EXERCISE REQUIREMENTS :: Exact transcription begins at the first line of the material below and ends with the line holding "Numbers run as"; pictures are skipped.
#####
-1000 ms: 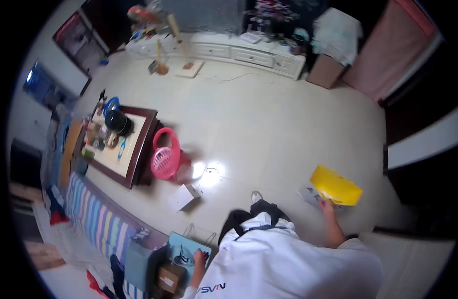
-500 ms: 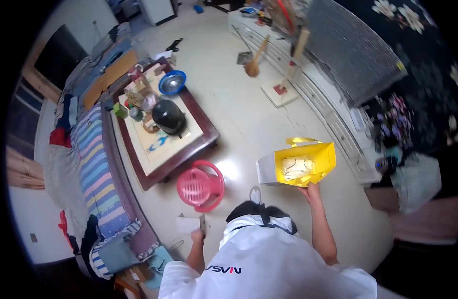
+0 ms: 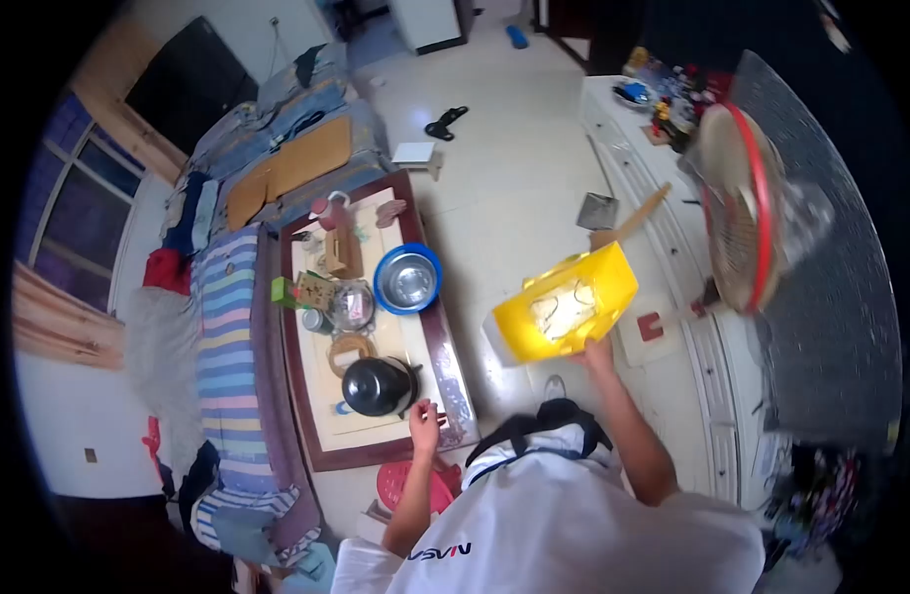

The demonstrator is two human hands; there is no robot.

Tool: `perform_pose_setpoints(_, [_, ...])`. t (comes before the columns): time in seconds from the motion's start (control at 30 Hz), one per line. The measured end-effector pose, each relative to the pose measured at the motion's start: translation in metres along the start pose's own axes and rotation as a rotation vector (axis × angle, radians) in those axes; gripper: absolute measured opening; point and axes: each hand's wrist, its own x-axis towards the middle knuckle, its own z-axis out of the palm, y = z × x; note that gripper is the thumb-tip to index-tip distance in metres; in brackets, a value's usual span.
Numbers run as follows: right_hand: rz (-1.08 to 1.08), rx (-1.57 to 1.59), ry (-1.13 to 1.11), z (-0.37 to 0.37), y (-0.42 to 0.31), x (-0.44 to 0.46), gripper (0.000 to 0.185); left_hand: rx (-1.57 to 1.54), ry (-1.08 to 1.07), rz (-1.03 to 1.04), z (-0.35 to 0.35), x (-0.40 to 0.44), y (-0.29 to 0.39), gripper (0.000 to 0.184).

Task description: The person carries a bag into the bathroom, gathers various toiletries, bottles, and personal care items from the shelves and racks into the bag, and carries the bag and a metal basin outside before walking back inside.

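Head view: a yellow bag [image 3: 605, 287] clamped in the right hand [image 3: 597, 354], held beyond the table's [image 3: 443, 351] long right edge.
Bright yellow, angular, open-mouthed, pale inside; left hand [image 3: 425, 428] near the table's lower right corner, grip unclear.

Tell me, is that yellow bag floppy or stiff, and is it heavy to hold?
The yellow bag is probably fairly stiff, as its sides look flat and spread open. It may be light for its size, since the person's right grip alone holds it up near one edge. With its mouth open wide, it could spill if tipped.
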Motion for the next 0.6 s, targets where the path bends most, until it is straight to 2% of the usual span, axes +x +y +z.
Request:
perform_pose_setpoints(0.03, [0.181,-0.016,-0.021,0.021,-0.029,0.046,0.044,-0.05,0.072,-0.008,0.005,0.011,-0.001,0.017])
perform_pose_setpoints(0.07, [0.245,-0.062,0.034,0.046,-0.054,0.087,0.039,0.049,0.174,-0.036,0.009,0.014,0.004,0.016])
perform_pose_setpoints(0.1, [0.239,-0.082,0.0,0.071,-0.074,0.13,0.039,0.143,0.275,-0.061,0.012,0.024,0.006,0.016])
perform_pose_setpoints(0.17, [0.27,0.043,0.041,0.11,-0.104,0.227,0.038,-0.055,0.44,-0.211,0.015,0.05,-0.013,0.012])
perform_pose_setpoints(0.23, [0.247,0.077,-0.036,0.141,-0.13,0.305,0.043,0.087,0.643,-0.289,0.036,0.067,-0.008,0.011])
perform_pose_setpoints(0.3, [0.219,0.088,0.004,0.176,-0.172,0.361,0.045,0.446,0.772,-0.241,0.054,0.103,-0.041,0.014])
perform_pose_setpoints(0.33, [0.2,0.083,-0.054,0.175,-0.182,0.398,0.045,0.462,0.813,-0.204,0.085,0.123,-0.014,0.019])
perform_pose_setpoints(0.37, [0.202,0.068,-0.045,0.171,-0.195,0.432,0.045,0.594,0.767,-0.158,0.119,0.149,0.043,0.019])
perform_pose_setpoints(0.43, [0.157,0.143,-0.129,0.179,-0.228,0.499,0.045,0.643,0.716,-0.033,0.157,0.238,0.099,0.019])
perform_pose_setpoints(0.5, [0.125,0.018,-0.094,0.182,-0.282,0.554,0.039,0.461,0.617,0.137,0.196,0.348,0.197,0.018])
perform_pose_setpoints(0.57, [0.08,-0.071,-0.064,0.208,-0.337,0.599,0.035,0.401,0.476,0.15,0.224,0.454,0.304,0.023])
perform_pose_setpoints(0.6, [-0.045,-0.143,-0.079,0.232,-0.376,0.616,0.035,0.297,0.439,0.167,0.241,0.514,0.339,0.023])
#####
ANSWER FOR THE TASK ::
-1000 ms: 
-500 ms: 
+0 ms: 

The demonstrator is two human hands; there is no robot.

Tool: `perform_pose_setpoints(_, [_, ...])`. t (comes before the columns): time in seconds from the motion's start (control at 30 Hz), one per line. The measured end-effector pose, each relative to the pose measured at the motion's start: translation in metres along the start pose's own axes and rotation as a rotation vector (axis × angle, radians) in those axes; gripper: absolute measured opening; point and axes: each hand's wrist, its own x-axis towards the middle knuckle, its own z-axis out of the palm, y = z × x; note that gripper is the thumb-tip to index-tip distance in metres; in brackets, a value's usual span.
Numbers run as follows: right_hand: rz (-1.08 to 1.08), rx (-1.57 to 1.59), ry (-1.13 to 1.11), z (-0.37 to 0.37), y (-0.42 to 0.31), x (-0.44 to 0.46), gripper (0.000 to 0.185); left_hand: rx (-1.57 to 1.54), ry (-1.08 to 1.07), rz (-1.03 to 1.04), z (-0.35 to 0.35), x (-0.40 to 0.44), y (-0.29 to 0.39), gripper (0.000 to 0.184).

The requested output is complete.